⟨
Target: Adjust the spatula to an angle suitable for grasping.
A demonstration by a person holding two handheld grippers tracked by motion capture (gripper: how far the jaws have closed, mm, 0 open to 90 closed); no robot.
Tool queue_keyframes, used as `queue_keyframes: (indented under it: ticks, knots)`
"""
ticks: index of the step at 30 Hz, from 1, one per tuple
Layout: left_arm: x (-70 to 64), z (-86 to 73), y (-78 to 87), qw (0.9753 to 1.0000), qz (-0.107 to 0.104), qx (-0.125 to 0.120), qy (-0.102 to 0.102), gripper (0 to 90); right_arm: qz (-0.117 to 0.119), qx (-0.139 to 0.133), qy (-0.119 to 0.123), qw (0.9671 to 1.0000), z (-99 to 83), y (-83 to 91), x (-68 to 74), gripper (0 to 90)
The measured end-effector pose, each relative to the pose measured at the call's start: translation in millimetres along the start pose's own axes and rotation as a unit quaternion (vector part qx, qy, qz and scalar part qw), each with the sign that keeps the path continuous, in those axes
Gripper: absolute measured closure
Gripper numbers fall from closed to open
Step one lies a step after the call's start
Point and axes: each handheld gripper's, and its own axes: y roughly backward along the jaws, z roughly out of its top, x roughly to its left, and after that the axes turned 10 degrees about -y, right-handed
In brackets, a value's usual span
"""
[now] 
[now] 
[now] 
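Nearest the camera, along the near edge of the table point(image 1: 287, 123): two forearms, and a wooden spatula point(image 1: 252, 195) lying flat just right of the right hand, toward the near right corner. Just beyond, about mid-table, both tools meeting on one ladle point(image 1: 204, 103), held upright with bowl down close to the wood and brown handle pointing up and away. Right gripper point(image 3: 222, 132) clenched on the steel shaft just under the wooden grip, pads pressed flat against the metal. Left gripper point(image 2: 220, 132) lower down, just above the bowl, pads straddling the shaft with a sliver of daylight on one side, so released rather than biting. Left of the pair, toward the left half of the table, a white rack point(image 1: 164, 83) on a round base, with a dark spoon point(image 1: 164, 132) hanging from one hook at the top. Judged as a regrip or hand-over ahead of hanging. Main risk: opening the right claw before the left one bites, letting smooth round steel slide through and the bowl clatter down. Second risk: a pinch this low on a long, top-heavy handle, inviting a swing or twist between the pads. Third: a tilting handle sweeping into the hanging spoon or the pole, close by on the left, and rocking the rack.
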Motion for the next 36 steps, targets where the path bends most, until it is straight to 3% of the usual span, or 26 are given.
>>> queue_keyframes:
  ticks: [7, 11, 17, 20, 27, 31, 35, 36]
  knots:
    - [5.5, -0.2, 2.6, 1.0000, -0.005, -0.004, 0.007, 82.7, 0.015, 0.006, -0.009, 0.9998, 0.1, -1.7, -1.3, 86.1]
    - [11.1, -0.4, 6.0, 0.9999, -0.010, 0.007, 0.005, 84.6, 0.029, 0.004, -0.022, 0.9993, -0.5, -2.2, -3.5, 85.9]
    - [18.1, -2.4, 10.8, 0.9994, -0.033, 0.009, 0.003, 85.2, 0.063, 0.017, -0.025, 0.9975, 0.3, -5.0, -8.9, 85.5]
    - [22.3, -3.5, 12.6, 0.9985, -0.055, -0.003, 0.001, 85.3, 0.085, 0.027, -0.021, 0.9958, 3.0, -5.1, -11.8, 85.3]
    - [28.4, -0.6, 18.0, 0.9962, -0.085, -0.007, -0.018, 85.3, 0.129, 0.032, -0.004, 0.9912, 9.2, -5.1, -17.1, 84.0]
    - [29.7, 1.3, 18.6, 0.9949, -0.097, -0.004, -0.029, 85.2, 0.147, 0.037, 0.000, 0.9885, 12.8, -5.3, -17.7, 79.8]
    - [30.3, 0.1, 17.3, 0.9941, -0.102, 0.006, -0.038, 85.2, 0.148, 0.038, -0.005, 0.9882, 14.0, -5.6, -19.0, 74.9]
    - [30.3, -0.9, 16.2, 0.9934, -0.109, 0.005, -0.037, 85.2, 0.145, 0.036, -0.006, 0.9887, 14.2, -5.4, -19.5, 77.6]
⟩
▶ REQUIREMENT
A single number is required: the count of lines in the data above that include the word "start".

▶ WORKED SOLUTION
2